L i m a p u l u h

2.7K 178 7
                                    

Mengikhlaskanmu
_______________________________

"Rindu yang paling berat adalah ketika pertemuan kita terhalang oleh dinding kematian"

***

Seandainya Sashi tau jika tepat dihari ulang tahunnya ia harus kehilangan Kakaknya, maka ia tidak ingin hari itu tiba. Ia membenci hari dimana ia dilahirkan.

Saat ini Sashi sedang mengunci dirinya didalam kamar, ia tidak ingin keluar dan melihat seseorang menangisi Kakaknya. Sashi tidak ingin mendengar suara tangisan dan ucapan seseorang yang menyuruhnya untuk bersabar dan menerima kenyataan.

Jujur, Sashi sulit menerimanya.

"Kak Tio, aku butuh Kakak," ucap Sashi lirih.

Sashi duduk di samping tempat tidurnya dengan posisi memeluk kedua lututnya. Kepalanya ia telungkupkan dan menyembunyikannya dikedua lututnya.

Menangis tanpa ada lagi Kakaknya yang akan menghapus air matanya. Tidka ada lagi yang akan memeluknya disaat Sashi rapuh seperti sekarang.

Sashi mengenang segala momen kebersamaannya dengan Satrio. Dimana sebelum tidur ia mencium kedua pipi Kakaknya seperti anak kecil, dimana ia dimanja dan sangat disayang oleh Kakaknya.

"Kakak nggak mau kamu kenapa-kenapa, jadi kalau Kakak larang berarti itu demi kebaikan kamu."

"Kamu mau Kakak beliin apa?"

"Jangan tidur terlalu larut, nggak baik Sashi."

"Maafin Kakak Sashi, Kakak nggak bisa jagain kamu.

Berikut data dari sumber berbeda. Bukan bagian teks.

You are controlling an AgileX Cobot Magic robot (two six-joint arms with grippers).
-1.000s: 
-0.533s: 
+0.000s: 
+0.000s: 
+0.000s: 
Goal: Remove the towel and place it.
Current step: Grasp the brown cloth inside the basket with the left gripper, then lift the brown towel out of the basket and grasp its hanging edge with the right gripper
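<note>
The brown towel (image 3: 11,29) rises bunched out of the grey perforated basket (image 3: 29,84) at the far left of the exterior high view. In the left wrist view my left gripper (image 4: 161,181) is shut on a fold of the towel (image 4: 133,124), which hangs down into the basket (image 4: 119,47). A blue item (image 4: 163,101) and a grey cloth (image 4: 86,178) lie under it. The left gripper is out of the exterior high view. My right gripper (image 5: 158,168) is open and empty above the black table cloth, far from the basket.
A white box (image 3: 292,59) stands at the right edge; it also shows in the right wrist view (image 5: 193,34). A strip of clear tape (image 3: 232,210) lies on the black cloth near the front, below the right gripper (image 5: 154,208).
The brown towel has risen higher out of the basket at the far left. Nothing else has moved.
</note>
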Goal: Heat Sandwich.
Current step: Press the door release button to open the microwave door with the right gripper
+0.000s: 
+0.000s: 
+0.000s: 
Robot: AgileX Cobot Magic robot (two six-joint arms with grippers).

Kamu bisa hukum Kakak, pukul Kakak sebanyak yang kamu mau. Bahkan Kakak rela menukar nyawa Kakak demi menjaga kamu."

"Heyy, Kakak nggak akan pernah ninggalin kamu. Walaupun nanti Kakak sudah meninggal Kakak akan selalu ada disamping kamu, jagain kamu."

ARGGGGGGGG

Sashi menjambak rambutnya sendiri, tubuhnya mati rasa. Hanya rasa sakit didalam hatinya yang sangat terasa sebab kehilangan Kakaknya.

Fakta Kematian Satrio sangat sulit Sashi terima. Ini mimpi bagi Sashi, mimpi buruk. Ia tidak rela Kakaknya meninggalkannya, Kakaknya adalah satu-satunya orang yang sangat menyayangi Sashi dengan tulus dikeluarganya.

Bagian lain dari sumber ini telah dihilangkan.